This repository contains a system for detecting potential tax fraud in financial data.
- data_pipeline.ipynb: Jupyter notebook containing the data generation, exploration, feature engineering, model training, and evaluation pipeline.
- app.py: Streamlit application for deploying the trained model as a web app for real-time fraud prediction. Note: The trained_model.pkl file generated by the Jupyter notebook is not included in the repository due to its potential size.
- Data Generation: Simulates a dataset of financial transactions with features like income, expenses, tax liability, and fraud indicators.
- Data Exploration: Analyzes the generated data to understand the relationships between features and potential fraud.
- Feature Engineering: Creates a "Fraud" feature using anomaly detection techniques.
- Model Training: Trains a Random Forest classification model to predict tax fraud based on financial data.
- Model Evaluation: Evaluates the performance of the trained model using metrics like accuracy, precision, recall, F1 score, and ROC-AUC score.
- Model Saving: Saves the trained model as trained_model.pkl for later use in the web app.
- Upload a CSV file containing financial transaction data.
- View the uploaded data.
- Make real-time predictions on whether each transaction is likely fraudulent using the trained model.
- Download the predicted data with a new "Predicted Fraud" column.
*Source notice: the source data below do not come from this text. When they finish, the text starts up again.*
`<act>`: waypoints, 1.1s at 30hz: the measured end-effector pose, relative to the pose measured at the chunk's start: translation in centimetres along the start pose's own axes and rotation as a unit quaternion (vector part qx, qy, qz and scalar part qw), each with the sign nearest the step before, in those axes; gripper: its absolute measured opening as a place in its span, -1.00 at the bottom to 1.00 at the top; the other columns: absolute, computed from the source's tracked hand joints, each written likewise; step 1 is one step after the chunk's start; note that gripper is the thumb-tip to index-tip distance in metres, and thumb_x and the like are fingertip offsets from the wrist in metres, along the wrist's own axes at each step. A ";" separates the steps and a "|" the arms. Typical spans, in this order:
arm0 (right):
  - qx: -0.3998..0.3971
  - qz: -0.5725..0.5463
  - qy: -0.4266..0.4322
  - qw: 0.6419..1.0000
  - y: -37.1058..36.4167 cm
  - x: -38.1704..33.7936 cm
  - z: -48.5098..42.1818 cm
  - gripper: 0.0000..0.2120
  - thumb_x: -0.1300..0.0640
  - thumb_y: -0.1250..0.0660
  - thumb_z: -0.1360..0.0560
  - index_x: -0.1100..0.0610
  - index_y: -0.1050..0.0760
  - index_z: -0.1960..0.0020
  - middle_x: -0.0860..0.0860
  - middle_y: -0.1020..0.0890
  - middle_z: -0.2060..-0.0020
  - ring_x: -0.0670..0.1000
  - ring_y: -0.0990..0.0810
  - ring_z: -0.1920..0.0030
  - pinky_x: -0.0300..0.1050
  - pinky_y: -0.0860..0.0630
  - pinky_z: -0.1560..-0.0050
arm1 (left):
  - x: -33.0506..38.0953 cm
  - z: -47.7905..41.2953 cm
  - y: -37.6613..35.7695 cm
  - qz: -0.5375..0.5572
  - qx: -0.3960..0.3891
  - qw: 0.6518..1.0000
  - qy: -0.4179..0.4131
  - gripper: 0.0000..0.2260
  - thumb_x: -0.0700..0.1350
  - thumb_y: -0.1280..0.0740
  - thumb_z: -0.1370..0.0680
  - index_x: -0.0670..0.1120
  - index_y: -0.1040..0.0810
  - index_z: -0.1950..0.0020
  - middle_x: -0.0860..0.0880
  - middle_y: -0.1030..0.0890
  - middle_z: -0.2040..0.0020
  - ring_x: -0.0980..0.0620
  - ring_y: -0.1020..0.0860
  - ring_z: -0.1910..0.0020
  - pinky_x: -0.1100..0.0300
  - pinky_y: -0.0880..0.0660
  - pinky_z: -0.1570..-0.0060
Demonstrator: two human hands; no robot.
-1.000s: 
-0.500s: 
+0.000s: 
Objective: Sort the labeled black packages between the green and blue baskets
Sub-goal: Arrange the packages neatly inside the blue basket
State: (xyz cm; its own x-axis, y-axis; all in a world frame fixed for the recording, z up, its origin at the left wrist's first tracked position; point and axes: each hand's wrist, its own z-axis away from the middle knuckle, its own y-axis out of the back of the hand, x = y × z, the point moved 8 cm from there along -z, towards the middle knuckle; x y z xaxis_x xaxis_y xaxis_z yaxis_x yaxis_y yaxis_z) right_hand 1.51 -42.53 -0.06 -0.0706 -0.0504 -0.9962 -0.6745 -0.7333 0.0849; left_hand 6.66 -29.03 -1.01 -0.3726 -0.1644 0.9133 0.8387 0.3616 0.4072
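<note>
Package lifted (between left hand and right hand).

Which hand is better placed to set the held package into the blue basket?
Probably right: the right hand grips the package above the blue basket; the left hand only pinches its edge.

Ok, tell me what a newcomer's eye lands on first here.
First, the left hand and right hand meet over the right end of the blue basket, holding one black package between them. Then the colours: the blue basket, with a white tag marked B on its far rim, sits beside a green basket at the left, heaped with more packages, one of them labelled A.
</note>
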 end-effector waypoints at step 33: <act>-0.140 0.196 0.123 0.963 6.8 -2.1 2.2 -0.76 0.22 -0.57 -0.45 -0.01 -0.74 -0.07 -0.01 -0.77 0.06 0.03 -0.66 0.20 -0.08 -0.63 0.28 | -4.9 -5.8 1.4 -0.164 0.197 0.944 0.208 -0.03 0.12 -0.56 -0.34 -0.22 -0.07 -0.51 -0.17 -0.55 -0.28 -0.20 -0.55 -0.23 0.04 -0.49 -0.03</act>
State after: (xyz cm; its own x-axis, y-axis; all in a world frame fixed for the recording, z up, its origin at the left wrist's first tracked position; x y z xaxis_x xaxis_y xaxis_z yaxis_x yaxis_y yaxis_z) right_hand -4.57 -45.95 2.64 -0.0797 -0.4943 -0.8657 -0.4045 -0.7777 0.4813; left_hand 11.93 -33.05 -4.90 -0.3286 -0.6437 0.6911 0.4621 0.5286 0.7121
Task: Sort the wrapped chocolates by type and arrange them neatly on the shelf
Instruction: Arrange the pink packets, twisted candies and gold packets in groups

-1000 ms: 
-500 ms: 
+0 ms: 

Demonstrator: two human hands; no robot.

- Explore basic Exploratory Data Analysis (EDA) visualizations of the uploaded data, including:
- Value counts of predicted fraud
- Correlation heatmap Note: This web app requires the trained_model.pkl file to be present in the same directory for loading the trained model.
- Python 3.x
- Jupyter Notebook
- Streamlit
- pandas
- matplotlib
- seaborn
- scikit-learn
- pickle
- Clone this repository.
- Install the required libraries using pip install -r requirements.txt (assuming you have a requirements.txt file listing the dependencies).
- For data pipeline:
- Open data_pipeline.ipynb in Jupyter Notebook and run all the cells to generate data, train the model, and save it.
- For web app:
- Run streamlit run app.py from the command line in the project directory.
- This will launch the Streamlit app in your web browser, allowing you to upload a CSV file and view predictions.
- Go to the application link : ( https://taxpayer-fraud-detection.streamlit.app/ )
- From the github download and upload the file ( Test_Dataset.csv ) - Just for testing
- Enjoy with the output ✨🍿
- You can replace the simulated data generation in the Jupyter notebook with your actual financial data for training the model.
- The web app provides a basic set of EDA visualizations. You can customize it further to include additional visualizations based on your needs.